Task instructions: Everything in the listing should be set down exactly, apart from the pictures.

Data shown:
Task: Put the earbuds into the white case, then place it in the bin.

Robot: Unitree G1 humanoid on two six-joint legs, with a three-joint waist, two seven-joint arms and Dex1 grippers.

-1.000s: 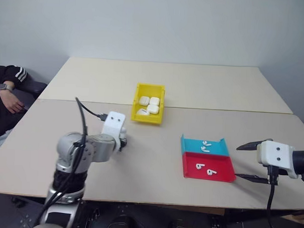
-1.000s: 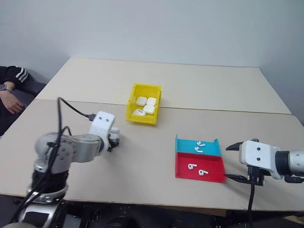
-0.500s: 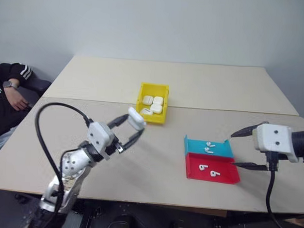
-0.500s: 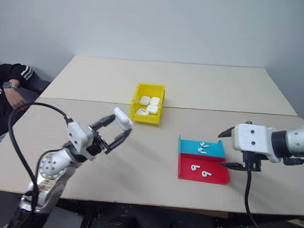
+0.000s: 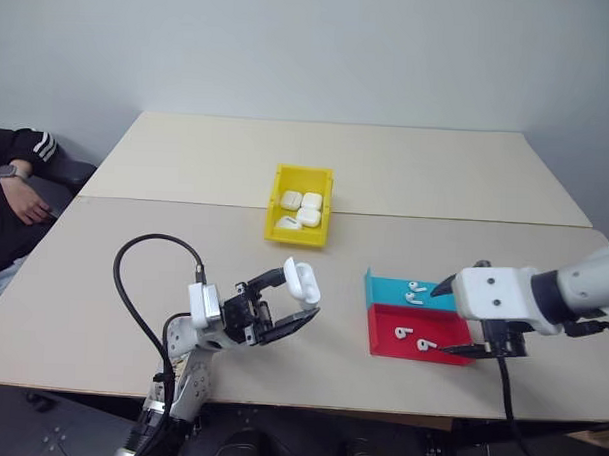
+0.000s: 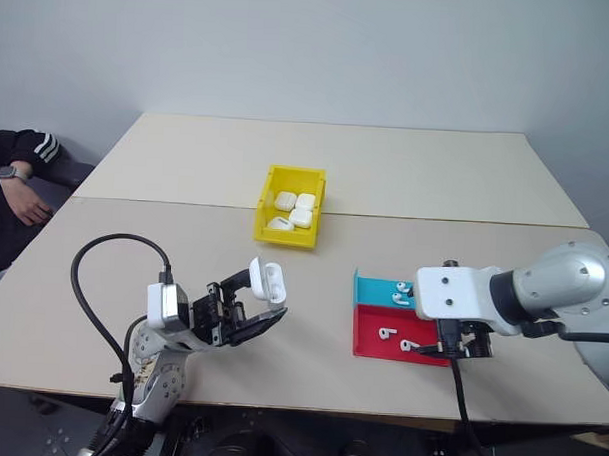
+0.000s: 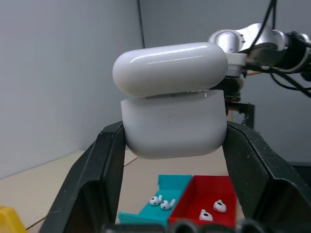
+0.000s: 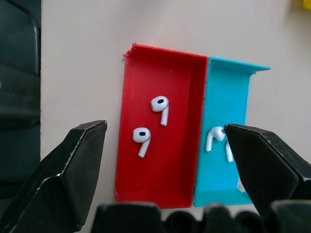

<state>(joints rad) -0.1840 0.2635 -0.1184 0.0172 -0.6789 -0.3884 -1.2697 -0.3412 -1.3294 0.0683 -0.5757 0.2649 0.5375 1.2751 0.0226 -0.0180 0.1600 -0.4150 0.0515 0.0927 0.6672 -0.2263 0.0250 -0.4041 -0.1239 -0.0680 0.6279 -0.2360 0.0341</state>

Reply to the exercise:
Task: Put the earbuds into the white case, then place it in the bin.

Robot: Unitree G1 humanoid on two six-joint legs, with a three-joint waist, two seven-joint arms and Dex1 grippers.

-1.000s: 
-1.000s: 
-0.500s: 
-0.500s: 
+0.000s: 
+0.000s: 
+0.000s: 
+0.000s: 

<state>(joints rad) -0.1840 0.2635 -0.1184 0.0172 -0.6789 -0.3884 -1.2697 -0.3412 -1.3294 0.0683 -0.5757 0.2649 0.5375 1.2751 0.0226 -0.0180 0.1600 -0.4150 0.0515 0.0927 0.6672 -0.2263 0.0250 -0.4041 -0.1239 -0.0680 0.6279 -0.2360 0.0341</state>

This output requires nothing more.